ASSIGNMENT. Each line of the listing that includes "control" should be reported.
── EXTRACTED INFORMATION
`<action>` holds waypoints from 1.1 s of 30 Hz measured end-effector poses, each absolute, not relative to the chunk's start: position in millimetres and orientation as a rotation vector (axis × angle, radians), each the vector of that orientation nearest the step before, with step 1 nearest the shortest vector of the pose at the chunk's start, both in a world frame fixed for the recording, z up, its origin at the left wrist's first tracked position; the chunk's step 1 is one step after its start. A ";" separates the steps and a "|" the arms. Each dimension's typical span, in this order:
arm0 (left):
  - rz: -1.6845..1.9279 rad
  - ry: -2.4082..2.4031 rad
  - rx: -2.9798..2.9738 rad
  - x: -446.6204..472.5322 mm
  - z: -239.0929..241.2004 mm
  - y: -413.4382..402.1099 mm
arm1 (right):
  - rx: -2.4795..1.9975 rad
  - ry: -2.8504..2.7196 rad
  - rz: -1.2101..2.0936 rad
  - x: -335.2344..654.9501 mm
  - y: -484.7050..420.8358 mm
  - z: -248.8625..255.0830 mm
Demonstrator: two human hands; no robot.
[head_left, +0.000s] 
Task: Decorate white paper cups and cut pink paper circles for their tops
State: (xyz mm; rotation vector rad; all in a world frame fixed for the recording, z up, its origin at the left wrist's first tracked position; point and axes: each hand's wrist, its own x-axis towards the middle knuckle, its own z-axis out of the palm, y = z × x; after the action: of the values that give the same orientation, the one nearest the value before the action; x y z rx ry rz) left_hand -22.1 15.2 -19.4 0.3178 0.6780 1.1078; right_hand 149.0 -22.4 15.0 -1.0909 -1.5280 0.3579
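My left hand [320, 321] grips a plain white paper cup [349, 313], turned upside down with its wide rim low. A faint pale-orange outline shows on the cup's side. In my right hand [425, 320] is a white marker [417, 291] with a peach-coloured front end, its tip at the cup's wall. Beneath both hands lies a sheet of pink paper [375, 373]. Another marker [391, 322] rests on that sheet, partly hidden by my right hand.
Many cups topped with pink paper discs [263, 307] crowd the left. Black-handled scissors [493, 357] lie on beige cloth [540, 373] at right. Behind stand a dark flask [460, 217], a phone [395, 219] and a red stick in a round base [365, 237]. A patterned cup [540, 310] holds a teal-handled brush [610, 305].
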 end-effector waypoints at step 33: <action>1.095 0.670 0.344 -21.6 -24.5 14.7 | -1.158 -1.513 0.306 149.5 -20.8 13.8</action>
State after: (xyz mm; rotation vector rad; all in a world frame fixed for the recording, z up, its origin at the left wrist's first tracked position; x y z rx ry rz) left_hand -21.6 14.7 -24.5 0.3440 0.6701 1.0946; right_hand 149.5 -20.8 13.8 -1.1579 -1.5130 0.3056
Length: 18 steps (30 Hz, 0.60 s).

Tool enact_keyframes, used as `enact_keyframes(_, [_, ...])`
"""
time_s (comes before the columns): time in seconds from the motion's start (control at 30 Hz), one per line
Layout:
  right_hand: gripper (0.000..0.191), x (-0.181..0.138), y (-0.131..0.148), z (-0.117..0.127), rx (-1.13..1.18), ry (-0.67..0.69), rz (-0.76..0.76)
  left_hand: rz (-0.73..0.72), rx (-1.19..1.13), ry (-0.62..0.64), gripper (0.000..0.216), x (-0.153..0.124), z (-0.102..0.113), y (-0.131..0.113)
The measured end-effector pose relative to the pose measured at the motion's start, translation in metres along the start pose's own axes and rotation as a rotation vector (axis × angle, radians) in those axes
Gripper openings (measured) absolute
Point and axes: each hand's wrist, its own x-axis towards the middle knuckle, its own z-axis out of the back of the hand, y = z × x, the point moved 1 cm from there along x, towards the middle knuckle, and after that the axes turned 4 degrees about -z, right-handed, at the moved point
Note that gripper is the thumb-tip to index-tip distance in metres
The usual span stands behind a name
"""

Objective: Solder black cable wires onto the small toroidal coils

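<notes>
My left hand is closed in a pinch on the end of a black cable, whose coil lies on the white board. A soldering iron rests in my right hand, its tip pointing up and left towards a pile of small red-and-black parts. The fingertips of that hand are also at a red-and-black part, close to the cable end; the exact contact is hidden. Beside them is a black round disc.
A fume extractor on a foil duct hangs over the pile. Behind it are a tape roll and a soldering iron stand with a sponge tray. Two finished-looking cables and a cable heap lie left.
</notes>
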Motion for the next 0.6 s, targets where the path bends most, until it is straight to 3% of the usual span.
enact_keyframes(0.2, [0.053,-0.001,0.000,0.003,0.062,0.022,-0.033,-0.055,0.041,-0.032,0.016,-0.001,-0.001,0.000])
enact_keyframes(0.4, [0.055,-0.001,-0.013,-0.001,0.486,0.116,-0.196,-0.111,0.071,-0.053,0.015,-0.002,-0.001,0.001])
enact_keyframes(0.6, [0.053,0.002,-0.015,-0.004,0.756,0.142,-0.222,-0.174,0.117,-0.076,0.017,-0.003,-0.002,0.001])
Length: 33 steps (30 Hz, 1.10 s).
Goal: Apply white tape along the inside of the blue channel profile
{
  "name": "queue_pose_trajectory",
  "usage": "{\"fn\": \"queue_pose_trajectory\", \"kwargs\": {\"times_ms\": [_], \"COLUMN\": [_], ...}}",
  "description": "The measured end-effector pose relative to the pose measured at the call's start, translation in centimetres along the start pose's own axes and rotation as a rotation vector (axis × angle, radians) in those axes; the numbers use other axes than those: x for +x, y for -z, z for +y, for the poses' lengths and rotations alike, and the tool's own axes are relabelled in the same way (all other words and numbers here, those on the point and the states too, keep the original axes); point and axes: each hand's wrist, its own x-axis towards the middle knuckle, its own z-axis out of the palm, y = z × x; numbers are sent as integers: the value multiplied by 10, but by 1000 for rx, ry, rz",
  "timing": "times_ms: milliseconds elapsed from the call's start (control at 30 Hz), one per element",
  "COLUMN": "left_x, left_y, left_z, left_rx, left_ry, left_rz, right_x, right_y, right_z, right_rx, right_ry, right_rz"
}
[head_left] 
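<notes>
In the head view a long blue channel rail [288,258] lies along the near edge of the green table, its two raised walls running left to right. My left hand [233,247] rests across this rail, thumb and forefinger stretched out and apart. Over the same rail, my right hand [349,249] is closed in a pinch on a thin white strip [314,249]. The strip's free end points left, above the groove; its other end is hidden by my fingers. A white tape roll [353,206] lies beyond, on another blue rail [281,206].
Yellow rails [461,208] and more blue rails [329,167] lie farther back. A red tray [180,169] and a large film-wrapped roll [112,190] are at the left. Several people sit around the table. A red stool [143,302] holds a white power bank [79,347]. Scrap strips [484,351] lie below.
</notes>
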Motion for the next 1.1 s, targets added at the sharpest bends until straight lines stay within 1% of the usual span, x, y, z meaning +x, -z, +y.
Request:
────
YOUR SOLUTION.
time_s (comes before the columns): time in seconds from the motion's start (control at 30 Hz), one per line
  "timing": "times_ms: milliseconds elapsed from the call's start (control at 30 Hz), one per element",

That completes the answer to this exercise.